===== INFORMATION SUPPLIED

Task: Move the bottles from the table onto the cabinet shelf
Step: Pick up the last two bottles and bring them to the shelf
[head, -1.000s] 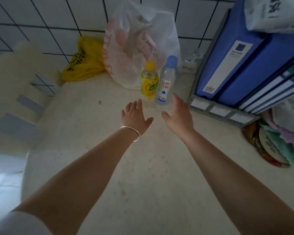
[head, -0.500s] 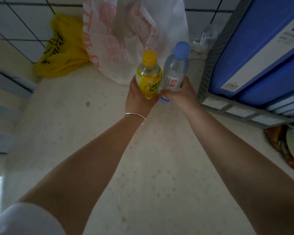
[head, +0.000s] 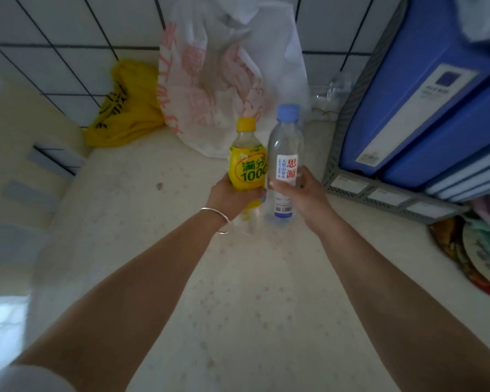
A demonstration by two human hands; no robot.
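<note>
My left hand (head: 232,196) wraps the lower body of a yellow-labelled bottle (head: 248,162) with a yellow cap. Beside it on the right, my right hand (head: 303,193) grips a clear water bottle (head: 285,154) with a blue cap and a white label. Both bottles stand upright and close together, over the pale speckled table (head: 238,292). Whether their bases touch the table I cannot tell. No cabinet shelf is in sight.
A white plastic bag with red print (head: 224,72) and a yellow bag (head: 128,108) lie behind the bottles against the tiled wall. A grey rack with blue folders (head: 425,108) stands on the right, colourful items (head: 478,256) beside it.
A second ago both hands were open short of the bottles. They closed on them, and the bottles have since come nearer to me, away from the white bag.
</note>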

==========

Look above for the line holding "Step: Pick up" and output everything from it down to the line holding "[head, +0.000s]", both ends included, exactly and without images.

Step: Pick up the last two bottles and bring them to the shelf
[head, -1.000s] 
[head, -0.500s] 
[head, +0.000s] 

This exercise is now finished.